**Exercise**
Among the entries below, retype exactly the lines starting with the one with "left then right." and going on through the one with "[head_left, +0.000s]", but not the pictures.

[Data items]
______

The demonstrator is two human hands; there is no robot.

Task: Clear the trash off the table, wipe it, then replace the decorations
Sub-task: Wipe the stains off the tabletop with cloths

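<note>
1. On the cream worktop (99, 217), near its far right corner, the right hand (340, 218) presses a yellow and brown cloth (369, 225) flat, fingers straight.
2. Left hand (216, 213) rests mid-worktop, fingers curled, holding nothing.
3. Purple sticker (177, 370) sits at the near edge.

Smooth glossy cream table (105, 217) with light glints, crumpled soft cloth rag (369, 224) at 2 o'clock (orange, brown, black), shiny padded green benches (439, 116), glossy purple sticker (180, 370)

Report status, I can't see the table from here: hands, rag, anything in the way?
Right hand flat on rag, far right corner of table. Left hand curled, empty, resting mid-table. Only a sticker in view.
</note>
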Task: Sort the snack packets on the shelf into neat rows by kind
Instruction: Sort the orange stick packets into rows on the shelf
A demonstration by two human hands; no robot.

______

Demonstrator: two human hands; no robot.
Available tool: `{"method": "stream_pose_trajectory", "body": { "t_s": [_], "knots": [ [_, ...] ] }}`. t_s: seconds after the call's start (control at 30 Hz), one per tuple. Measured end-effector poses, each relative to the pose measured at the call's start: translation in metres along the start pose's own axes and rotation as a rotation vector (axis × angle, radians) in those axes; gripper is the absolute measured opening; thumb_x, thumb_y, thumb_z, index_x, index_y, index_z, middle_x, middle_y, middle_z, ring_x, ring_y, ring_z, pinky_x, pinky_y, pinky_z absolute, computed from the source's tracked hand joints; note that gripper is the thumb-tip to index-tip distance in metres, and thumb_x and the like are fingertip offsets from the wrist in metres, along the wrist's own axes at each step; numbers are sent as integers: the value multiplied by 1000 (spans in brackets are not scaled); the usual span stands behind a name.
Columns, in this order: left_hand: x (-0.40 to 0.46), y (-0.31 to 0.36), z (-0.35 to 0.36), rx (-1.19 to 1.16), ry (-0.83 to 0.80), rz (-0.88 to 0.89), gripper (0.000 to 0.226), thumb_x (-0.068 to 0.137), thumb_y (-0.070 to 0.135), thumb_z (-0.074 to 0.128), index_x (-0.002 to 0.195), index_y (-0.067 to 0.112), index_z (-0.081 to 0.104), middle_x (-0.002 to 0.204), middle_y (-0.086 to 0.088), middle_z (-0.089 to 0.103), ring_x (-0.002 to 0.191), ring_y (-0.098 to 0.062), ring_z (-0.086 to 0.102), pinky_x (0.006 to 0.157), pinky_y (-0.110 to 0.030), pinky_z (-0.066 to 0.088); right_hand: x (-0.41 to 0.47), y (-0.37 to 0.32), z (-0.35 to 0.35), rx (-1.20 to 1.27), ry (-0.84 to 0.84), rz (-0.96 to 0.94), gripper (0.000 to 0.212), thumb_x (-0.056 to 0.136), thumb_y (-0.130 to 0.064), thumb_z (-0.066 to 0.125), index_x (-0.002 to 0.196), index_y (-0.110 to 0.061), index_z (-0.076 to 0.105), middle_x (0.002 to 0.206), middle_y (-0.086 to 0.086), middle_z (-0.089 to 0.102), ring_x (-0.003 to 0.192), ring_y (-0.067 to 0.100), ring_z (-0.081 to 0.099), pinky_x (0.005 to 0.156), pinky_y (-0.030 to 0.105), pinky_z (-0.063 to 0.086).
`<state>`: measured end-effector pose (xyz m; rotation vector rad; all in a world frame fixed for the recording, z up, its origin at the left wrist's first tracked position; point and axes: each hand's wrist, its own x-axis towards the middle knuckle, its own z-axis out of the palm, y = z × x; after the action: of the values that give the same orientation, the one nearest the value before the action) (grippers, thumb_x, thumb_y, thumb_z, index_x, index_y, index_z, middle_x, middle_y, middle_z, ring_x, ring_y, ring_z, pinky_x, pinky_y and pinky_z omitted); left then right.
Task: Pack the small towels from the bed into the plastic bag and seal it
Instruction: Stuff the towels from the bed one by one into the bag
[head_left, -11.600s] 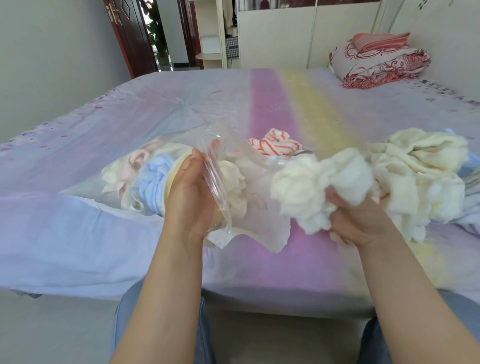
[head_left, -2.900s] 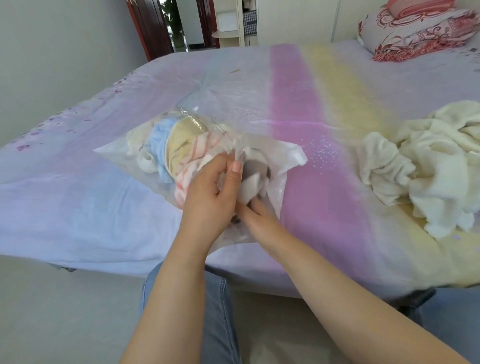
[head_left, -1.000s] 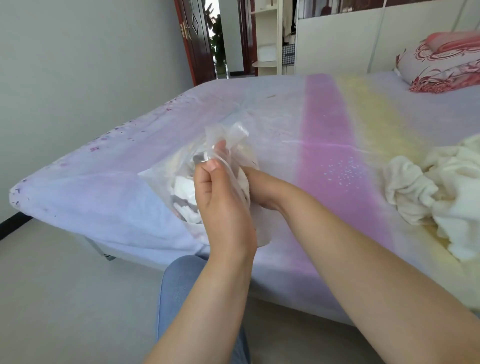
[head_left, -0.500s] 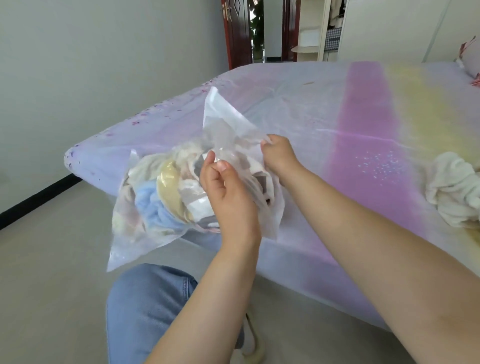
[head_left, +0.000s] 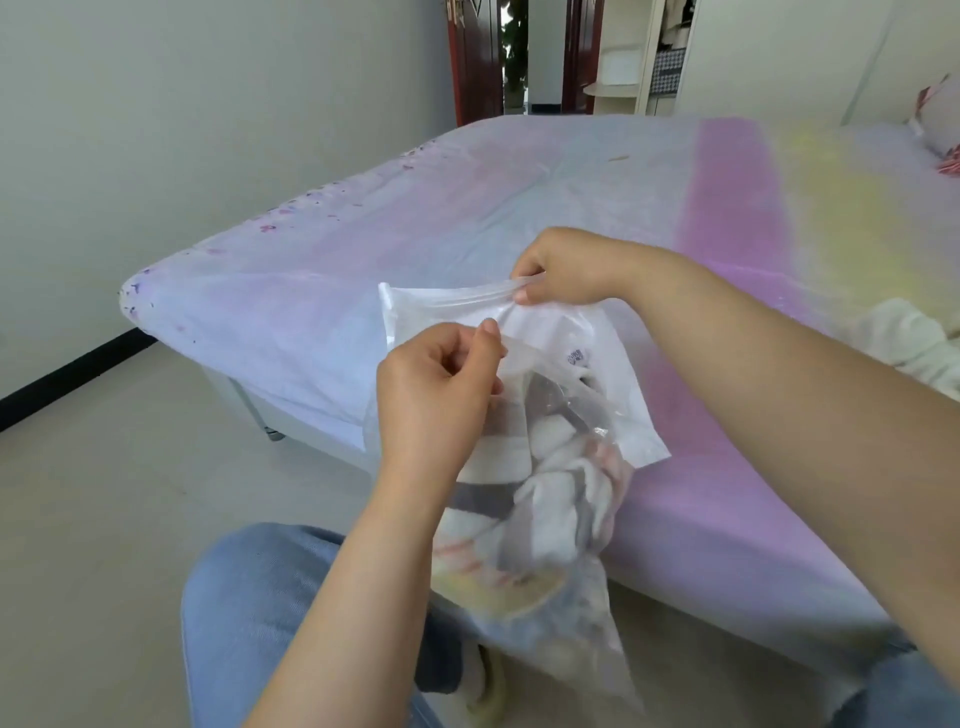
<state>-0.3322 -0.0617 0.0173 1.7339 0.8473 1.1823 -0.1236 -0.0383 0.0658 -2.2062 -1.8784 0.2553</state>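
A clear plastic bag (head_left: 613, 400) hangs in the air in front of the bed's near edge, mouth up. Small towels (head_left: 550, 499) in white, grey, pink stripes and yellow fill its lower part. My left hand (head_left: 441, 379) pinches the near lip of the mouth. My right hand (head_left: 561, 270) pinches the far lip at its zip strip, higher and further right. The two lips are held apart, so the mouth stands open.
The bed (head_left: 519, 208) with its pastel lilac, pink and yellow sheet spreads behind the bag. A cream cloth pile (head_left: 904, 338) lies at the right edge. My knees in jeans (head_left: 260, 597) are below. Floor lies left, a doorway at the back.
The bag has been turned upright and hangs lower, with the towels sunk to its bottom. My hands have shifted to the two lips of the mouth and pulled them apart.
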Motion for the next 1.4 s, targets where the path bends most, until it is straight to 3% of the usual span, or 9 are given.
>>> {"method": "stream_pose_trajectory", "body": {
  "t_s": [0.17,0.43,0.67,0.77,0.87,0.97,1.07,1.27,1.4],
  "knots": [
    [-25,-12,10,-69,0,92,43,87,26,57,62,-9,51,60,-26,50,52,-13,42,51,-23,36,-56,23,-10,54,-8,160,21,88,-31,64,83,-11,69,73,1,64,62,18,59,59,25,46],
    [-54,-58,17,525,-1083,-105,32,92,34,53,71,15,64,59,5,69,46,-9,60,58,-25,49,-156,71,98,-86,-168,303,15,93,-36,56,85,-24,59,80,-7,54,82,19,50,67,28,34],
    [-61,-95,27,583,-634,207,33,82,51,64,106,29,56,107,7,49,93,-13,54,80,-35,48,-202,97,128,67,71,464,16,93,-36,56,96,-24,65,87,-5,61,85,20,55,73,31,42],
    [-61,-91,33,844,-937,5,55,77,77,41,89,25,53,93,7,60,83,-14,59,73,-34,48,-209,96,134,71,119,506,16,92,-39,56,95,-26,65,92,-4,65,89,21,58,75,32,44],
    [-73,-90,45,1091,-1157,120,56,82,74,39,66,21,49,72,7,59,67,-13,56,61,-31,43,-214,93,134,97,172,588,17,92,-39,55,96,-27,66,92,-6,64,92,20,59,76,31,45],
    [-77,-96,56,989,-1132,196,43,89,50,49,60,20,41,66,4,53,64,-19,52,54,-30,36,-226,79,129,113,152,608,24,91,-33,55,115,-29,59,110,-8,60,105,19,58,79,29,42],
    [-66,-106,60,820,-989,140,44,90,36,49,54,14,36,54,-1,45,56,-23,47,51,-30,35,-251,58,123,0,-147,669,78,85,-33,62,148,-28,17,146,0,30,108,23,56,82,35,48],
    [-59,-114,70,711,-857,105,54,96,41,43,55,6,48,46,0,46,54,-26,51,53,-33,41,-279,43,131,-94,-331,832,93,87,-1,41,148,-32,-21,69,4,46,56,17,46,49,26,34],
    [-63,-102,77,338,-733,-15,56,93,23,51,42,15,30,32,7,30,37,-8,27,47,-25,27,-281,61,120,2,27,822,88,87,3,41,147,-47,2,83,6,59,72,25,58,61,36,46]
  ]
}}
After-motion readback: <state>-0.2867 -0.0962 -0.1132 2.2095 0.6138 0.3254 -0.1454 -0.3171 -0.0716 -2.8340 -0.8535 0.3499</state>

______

**Task output**
`<state>`: measured end-effector pose (xyz m; rotation vector rad; all in a world frame fixed for the recording, z up, its origin at the left wrist's first tracked position; point and axes: each hand's wrist, its own x-axis towards the middle knuckle, its own z-axis out of the palm, y = z × x; after the action: of the values that give the same orientation, the one nearest the value before the action) (grippers, thumb_x, thumb_y, thumb_z, index_x, index_y, index_z, middle_x, middle_y, middle_z, ring_x, ring_y, ring_z, pinky_x, pinky_y and pinky_z omitted); left then right.
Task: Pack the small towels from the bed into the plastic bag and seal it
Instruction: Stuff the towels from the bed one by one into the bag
[head_left, -11.600s] 
[head_left, -2.900s] 
[head_left, -1.000s] 
[head_left, -0.500s] 
[head_left, +0.000s] 

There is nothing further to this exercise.